The answer must consist of every line below containing "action".

### Information supplied
=======
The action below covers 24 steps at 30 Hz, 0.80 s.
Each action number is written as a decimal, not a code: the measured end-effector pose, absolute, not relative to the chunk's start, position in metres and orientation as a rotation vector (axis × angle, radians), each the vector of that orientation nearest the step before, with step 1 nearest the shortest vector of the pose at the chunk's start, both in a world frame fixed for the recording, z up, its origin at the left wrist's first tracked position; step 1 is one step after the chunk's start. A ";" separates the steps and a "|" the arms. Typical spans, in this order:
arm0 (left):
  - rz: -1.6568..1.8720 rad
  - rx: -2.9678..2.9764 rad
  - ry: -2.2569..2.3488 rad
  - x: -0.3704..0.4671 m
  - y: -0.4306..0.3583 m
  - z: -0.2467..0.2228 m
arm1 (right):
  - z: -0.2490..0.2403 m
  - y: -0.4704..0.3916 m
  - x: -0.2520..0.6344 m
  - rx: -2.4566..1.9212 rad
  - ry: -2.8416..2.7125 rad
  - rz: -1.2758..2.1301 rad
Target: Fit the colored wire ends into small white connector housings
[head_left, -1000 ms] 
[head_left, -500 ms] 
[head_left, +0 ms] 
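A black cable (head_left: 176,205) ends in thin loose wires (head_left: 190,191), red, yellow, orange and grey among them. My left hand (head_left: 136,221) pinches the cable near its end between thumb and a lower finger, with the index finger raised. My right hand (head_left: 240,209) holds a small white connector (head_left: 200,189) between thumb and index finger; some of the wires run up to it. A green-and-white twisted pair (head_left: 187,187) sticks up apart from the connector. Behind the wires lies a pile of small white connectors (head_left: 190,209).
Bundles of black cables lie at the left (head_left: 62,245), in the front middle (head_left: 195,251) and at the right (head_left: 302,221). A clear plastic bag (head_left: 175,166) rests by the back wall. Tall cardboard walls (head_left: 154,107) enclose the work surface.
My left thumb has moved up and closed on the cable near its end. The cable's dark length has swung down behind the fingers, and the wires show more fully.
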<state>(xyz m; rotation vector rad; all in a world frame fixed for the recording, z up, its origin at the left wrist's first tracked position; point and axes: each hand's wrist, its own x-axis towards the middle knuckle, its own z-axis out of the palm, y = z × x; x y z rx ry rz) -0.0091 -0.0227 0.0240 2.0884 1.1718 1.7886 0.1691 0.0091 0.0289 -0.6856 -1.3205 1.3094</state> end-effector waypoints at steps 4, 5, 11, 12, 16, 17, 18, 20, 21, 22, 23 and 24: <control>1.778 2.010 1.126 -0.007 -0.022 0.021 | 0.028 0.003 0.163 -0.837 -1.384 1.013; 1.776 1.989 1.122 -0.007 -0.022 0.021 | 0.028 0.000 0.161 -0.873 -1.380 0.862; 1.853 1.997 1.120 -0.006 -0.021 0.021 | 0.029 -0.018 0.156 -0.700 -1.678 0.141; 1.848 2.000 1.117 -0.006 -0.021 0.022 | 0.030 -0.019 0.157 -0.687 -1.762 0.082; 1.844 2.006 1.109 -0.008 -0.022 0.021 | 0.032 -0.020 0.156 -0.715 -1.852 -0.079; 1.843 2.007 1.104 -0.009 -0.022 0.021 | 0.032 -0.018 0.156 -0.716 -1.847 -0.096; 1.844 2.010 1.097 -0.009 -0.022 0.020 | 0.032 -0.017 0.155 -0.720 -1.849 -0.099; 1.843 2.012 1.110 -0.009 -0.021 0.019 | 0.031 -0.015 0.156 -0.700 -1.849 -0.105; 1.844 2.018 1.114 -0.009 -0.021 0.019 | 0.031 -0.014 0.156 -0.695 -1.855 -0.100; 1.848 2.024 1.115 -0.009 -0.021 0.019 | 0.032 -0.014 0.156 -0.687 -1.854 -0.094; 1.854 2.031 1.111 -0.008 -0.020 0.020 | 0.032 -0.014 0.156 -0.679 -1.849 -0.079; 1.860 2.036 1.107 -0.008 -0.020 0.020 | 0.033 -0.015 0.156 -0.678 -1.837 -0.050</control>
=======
### Response area
The action below covers 24 steps at 30 Hz, 0.80 s.
Each action number is written as a decimal, not a code: the measured end-effector pose, absolute, not relative to the chunk's start, position in metres and orientation as a rotation vector (axis × angle, radians), each the vector of that orientation nearest the step before, with step 1 nearest the shortest vector of the pose at the chunk's start, both in a world frame fixed for the recording, z up, its origin at the left wrist's first tracked position; step 1 is one step after the chunk's start. A ";" separates the steps and a "|" the arms. Typical spans, in this order:

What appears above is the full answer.